# How to block Websites from viewing personal information



## Snowflake10 (Dec 11, 2010)

Hi:
In my curiosity, when I typed one of my family members, I was so shocked to find that his personal information is right on the websites, as if he gave 'permission' to see his privacy, i.e., his age, marital status, even his home address. when I typed all of my family members, their personal informations are also on websites as if they all gave 'permission' to see their privacy. 

It's 'privacy invasion' to see all of our family personal informations.:frown:

My question is;
How to block websites from viewing all of my family members' personal informations?

Thanks for your help in advance.


----------



## Basementgeek (Feb 7, 2005)

What web sites are you referring to? Very possible that they post that in the open and there are programs that troll the web looking for that info.

BG


----------



## Snowflake10 (Dec 11, 2010)

Basementgeek said:


> What web sites are you referring to? Very possible that they post that in the open and there are programs that troll the web looking for that info.
> 
> BG


When I typed name of my family members on 'Search,' at the top, there are several information popping up. When clicked one of those, it says, ... his age, address and etc., came to the screen. It's so easy for anyone to access our personal information. It's privacy invation, to say the least.  

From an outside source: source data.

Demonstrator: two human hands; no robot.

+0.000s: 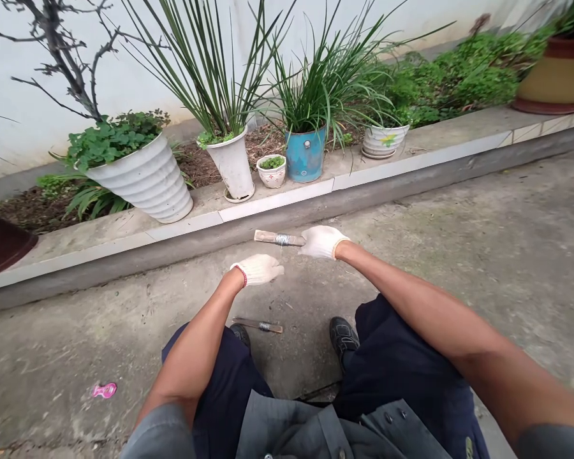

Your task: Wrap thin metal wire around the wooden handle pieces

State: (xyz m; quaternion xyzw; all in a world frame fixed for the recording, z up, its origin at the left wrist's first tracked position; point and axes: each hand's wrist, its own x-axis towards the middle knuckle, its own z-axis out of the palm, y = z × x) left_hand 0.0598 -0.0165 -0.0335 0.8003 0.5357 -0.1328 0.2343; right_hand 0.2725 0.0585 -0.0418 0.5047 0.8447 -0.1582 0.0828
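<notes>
My right hand (323, 242), in a white knit glove, grips one end of a flat wooden stick (264, 236) held level above the concrete. Thin silvery wire (283, 240) is wound around the stick's middle. From the winding a fine strand drops toward my left hand (258, 269), gloved as well, just below and to the left. Its fingers are pressed together where the strand seems to end; the grip itself is hard to see. On the ground by my left shoe lies a second wire-wound wooden stick (251, 324).
Ahead runs a low tiled ledge (277, 197) bearing a tilted white ribbed pot (143, 178), a tall white pot (232, 167), a small white pot (272, 176) and a blue pot (305, 156). A pink object (104, 390) lies on the concrete at left.
</notes>
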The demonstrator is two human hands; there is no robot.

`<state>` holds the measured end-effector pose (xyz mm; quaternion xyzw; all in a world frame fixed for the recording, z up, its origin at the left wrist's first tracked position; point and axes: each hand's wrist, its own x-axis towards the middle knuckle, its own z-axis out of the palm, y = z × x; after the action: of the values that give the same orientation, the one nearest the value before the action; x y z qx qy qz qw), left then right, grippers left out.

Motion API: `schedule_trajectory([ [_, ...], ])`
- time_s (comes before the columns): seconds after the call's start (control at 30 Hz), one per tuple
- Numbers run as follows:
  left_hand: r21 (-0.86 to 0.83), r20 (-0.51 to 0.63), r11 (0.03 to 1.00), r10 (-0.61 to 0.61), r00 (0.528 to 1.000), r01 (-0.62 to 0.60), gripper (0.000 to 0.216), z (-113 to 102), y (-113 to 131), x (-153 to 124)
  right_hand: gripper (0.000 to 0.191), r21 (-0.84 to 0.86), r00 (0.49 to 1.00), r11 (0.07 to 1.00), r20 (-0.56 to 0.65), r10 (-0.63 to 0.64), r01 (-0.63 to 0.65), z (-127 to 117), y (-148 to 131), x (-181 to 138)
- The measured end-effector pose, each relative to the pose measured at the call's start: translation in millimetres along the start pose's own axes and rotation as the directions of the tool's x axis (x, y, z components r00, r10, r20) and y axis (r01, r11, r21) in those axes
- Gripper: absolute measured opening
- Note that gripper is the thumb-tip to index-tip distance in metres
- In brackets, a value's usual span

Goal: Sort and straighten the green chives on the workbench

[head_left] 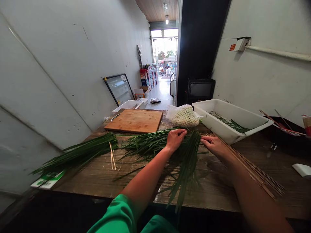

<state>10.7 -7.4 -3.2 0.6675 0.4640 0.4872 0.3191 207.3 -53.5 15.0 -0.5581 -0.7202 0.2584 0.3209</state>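
Long green garlic chives (187, 168) hang in a fanned bunch between my hands, with their gathered ends at the top. My left hand (175, 139) is closed in a pinch left of those ends, on what looks like a thin chive. At their right side my right hand (213, 145) is pinched shut, seemingly on a thin skewer mostly hidden by the fingers and leaves. Behind my left hand lies a loose pile of chives (145, 141). Many bamboo skewers (252, 166) lie partly beneath my right forearm.
Another chive bundle (82, 154) and a few short sticks (112, 157) lie at the left. Farther back are a wooden cutting board (136, 120), a foam-netted item (184, 116) and a white bin (233, 136) holding some chives. A dark container (286, 139) stands right.
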Motion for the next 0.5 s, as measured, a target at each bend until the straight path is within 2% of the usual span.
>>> schedule_trajectory([
  [0.2,-0.004,-0.034,1.0,-0.022,0.999,0.022,0.016,0.6,1.8,1.7,0.037,0.005,1.0,1.0,-0.008,0.001,-0.001,-0.3,-2.5,-1.4],
  [0.3,-0.032,-0.008,0.999,-0.034,0.999,0.034,0.023,0.1,2.0,2.6,0.037,0.007,1.0,1.0,-0.006,0.013,-0.013,-0.4,-4.3,-1.7],
  [0.5,-0.051,-0.001,0.998,0.022,1.0,-0.022,0.022,-0.9,0.3,1.7,0.038,-0.002,1.0,1.0,-0.013,0.01,-0.01,-0.7,-5.6,-1.7],
])
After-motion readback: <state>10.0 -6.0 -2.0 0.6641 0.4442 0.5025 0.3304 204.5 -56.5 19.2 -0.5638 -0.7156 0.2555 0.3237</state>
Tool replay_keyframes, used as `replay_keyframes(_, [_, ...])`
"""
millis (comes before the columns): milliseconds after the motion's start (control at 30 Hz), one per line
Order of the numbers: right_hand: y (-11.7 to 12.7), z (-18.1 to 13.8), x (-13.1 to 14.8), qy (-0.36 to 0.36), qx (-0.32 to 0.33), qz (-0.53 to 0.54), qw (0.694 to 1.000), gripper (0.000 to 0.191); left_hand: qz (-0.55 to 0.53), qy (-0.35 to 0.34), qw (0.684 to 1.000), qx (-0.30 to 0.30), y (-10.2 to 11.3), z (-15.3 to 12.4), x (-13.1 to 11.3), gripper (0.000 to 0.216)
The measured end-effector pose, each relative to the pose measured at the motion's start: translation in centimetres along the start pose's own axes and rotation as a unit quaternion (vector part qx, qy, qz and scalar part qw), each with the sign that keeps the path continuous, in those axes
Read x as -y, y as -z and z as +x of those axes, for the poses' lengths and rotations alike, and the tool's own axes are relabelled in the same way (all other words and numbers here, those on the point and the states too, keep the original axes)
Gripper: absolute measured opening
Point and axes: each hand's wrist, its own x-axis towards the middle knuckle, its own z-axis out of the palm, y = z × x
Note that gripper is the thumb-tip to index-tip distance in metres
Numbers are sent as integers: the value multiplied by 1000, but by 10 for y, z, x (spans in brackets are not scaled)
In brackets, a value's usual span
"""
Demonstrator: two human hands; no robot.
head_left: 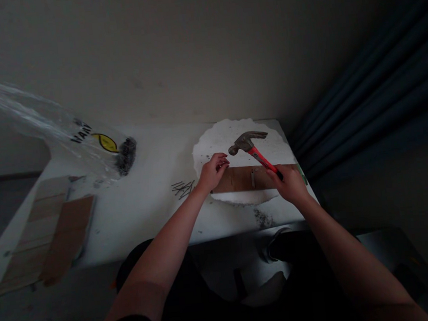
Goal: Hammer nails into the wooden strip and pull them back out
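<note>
My right hand [291, 183] grips the red handle of a claw hammer [252, 146], its grey head raised over the left end of a brown wooden strip [246, 178]. The strip lies across a white round foam slab [234, 133] on the white table [154, 211]. My left hand [213, 171] rests at the strip's left end, fingers pinched together on something I cannot make out, right under the hammer head. A small pale piece stands near the strip's middle.
A bunch of dark nails [182, 189] lies left of my left hand. A clear plastic bag [83, 143] with dark contents sits at the table's back left. Wooden boards [50, 229] lie on the left edge. A dark curtain [374, 99] hangs at the right.
</note>
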Motion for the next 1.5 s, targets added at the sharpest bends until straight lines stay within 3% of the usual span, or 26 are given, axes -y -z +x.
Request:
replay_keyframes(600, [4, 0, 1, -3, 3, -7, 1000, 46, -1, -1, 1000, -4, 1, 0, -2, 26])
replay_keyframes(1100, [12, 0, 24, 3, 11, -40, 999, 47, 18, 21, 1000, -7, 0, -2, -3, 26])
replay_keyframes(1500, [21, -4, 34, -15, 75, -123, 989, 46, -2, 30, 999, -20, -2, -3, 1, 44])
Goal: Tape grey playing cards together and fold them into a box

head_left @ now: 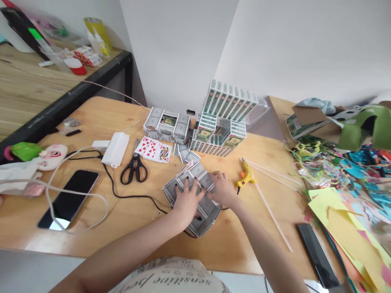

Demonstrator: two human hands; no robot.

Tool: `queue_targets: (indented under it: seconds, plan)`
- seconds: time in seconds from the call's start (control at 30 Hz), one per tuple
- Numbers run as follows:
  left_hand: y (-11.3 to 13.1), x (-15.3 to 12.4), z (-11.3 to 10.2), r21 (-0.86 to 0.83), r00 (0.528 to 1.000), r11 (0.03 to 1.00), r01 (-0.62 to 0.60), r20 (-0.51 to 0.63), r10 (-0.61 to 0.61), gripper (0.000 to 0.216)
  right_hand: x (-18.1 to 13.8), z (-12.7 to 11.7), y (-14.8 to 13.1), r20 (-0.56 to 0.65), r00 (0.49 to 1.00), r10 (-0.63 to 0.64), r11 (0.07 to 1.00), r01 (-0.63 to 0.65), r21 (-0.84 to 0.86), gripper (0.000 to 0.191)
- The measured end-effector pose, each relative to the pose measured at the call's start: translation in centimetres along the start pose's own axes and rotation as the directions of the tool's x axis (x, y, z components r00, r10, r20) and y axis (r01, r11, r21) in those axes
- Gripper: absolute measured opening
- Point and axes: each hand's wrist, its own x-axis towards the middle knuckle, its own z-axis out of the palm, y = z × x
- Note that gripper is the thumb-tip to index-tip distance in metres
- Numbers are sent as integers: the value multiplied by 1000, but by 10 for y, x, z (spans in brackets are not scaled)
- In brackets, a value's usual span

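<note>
A box-like piece covered in grey-backed playing cards [210, 221] sits tilted at the front middle of the table. My left hand [187, 201] lies across its top, fingers spread and pressing on the cards. At its right edge, my right hand [224, 189] curls its fingers against the cards; its fingertips are partly hidden. Several loose grey-backed cards [185, 154] lie just behind the piece. Face-up cards [152, 149] are fanned out beside black-handled scissors [133, 169]. A yellow glue gun [247, 173] rests right of my right hand.
Behind stand a second card-covered piece [166, 126] and stacked green-and-white card packs [226, 118]. Glue sticks [273, 217] lie to the right, near a black case [317, 254] and coloured paper [339, 228]. A phone [70, 199], white cable [105, 207] and white adapter [116, 149] occupy the left.
</note>
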Motion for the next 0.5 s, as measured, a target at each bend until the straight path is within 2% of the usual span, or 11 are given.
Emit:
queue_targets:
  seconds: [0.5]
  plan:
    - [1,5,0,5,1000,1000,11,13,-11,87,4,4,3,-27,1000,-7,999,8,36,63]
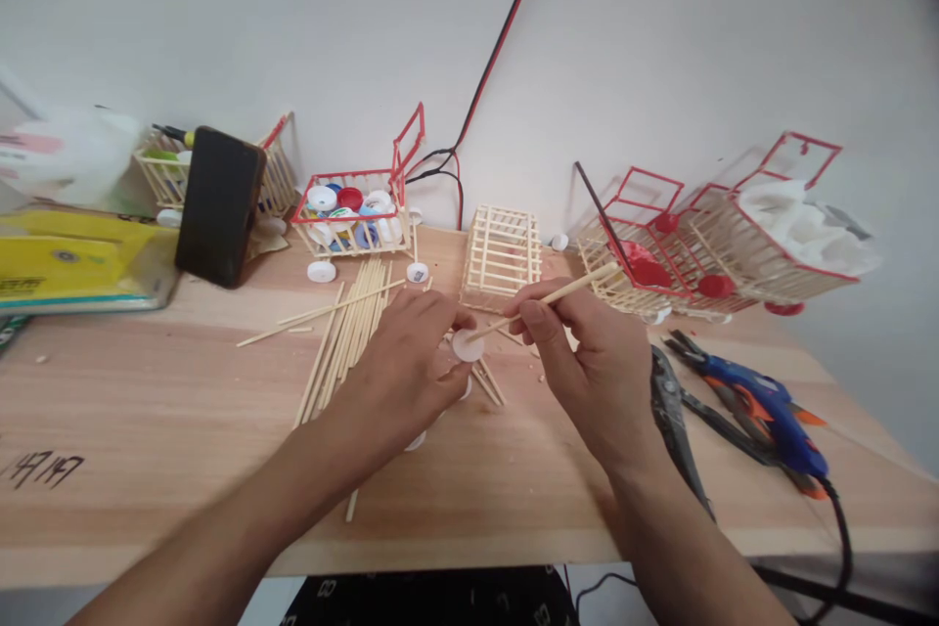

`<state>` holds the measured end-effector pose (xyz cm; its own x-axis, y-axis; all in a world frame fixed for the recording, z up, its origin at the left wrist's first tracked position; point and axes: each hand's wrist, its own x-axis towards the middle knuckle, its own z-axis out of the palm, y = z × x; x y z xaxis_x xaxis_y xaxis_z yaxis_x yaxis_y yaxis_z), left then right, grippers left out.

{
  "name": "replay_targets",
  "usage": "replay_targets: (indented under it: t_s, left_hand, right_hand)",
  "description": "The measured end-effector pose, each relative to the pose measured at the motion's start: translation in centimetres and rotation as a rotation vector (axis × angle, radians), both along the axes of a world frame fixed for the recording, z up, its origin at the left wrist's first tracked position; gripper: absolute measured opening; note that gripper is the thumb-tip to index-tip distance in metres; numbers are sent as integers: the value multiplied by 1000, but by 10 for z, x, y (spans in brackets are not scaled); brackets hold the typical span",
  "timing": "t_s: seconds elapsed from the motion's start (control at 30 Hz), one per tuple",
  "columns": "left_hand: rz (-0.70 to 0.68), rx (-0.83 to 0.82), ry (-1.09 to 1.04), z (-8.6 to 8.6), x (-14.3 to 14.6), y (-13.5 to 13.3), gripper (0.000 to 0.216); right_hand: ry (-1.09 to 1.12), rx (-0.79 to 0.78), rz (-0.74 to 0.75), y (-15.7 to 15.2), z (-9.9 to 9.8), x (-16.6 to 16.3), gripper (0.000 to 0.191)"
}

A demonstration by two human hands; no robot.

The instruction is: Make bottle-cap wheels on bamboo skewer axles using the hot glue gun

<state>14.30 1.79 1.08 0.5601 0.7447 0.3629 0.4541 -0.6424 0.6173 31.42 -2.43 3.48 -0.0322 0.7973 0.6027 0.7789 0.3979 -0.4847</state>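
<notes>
I am noting the left hand [411, 352] pinching a round white plastic cap [468, 346] and the right hand [591, 362] clamping a pale wooden stick [572, 288], its tilt possibly risking slippage.

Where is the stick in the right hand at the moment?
In the head view, just right of centre, the stick slants through the right hand down leftward to the white cap in the left hand.

A pale wooden stick [576, 287] slants down to a round white cap [468, 346].
</notes>
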Motion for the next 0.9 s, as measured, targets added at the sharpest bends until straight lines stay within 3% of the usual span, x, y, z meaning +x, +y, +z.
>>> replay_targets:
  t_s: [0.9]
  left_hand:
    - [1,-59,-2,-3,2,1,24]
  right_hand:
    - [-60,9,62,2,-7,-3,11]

How to block other internet users from seeing our personal informations?


----------



## gcavan (Aug 13, 2009)

> How to block other internet users from seeing our personal informations?


Don't post it in the first place. Once you've posted the information on the web, you should consider it public knowledge.

Once I (or anyone) have one piece of information about you, it doesn't take a lot of legwork to fill in most of the blanks. By just looking at your Facebook page, I have your full name, what you look like, where you live, where you work, where you went to school, and the names of many of your family and friends. And I haven't 'friended' or even 'liked' you yet.


----------